Why do I love google today?
Because I can type in “Make Jam with Brian at [address] 7pm thursday” and it says “entered!” and there it is, with the proper time filled in, and the location clickable for the map, and everything. Love. It.
Meanwhiles, perhaps you’d like to see some amusing bit of dialogue:
Alex: So, I’m on the new contract. In my first morning, I’ve almost finished the work slated for the entire week. I have a feeling I may end up bored a lot…
Me: *sends you resume*
Alex: Hmmm, yes… very interesting. What’s this bit here about sheep?
Me: I noticed there was a gap in the market for USB sheep. So I made one.
Alex: Excellent. Any special uses for the wool from a USB sheep?
Me: It’s excellent for making a fiber-haptic network. This network is particularly ruggedized for inclement weather.
Alex: Given your location, that sounds quite important. Perhaps I will suggest such improvements here in Boston.
Me: You may just want to have them hire me – I’ve patented the fiber-haptic network. I’m about to go after a few competitors that have had the gall to create fiber-haptic networks without paying a license fee. You’d be surprised at how many people are trying to jump into this market!
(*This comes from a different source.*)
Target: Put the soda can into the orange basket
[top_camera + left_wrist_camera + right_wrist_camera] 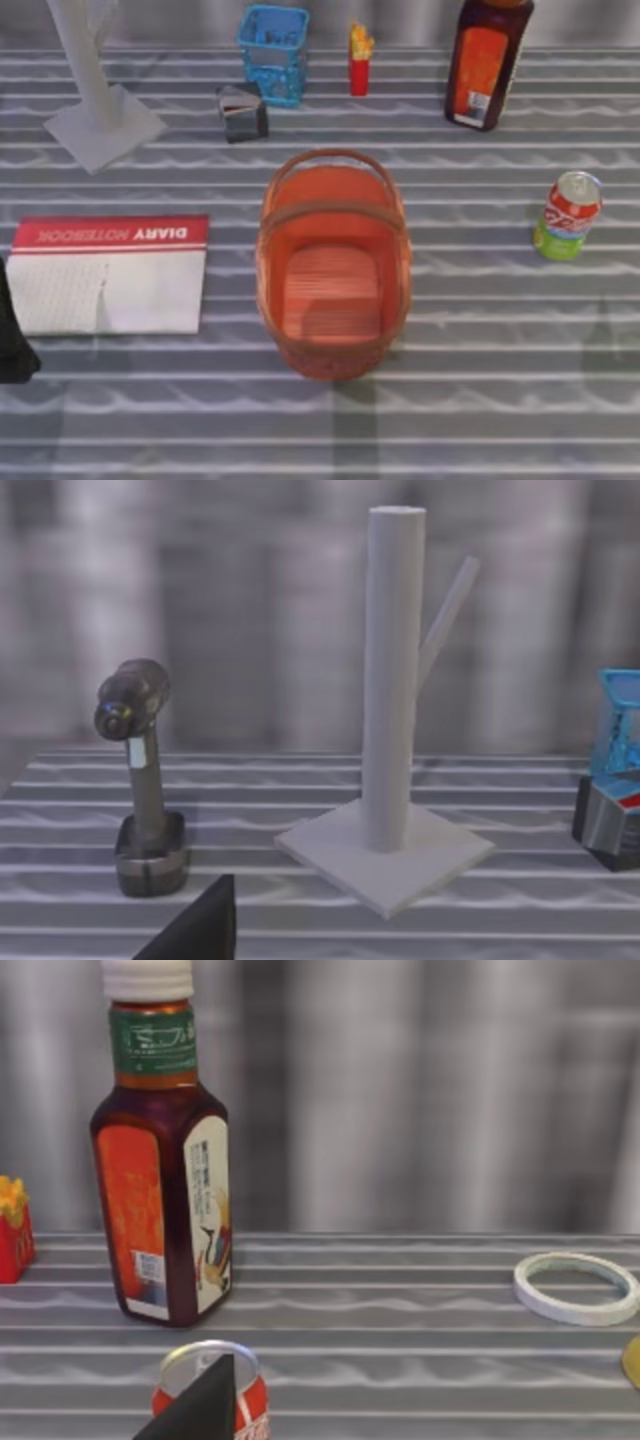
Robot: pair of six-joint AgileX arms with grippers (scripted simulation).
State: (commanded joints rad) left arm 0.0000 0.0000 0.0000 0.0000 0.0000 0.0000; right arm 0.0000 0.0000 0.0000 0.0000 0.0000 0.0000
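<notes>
- The soda can (566, 214) is standing upright on the striped table (480, 330), well to the right of the orange basket (333, 262) and clear of it, so nothing has been loaded yet; the basket's floor is showing bare.
- The right gripper (200, 1405) is appearing only as a dark wedge at the lower edge of the right wrist view, with the can's silver top (205, 1360) sitting directly ahead of it and just beyond its tip. That lineup suggests the arm is being aimed at the can for a grasp.
- Whether that gripper's fingers are apart or together, I cannot tell; only one dark edge is showing.
- Beyond the can from the right gripper, the tall dark bottle (165, 1165) is standing near enough that a careless reach could nudge it. A white tape ring (577, 1287) is lying off to the side, well apart.
- The left gripper (195, 928) is sitting idle at the table's left side, facing a grey post on a square base (390, 720) and a power drill (145, 780); its state I cannot tell either.
- The basket's arched handle (325, 165) is spanning its far half, so I judge the drop will need to come in over the open near half.
</notes>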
It’s utter shit for data, mind you.
If big companies think they can trample over your sheep patents by SHEAR force of will, they are sadly mistaken. You will be HERD, lawyer or not. They will not pull the wool over your eyes. Don’t let them get your goat, fight fight fight!
Hey! What happens in the fan club STAYS in the fan club!
No, what happens in the fan club makes a messy stain that is impossible to remove without a Magic Eraser and some elbow grease.
he did at least TELL alex he was posting it. in my DON’T TELL, DON’T TELL community on LJ, as long as you ask permission, we OK it.
I’s kidding.
I know, but I would like to be corrected if I’m wrong in my assumption.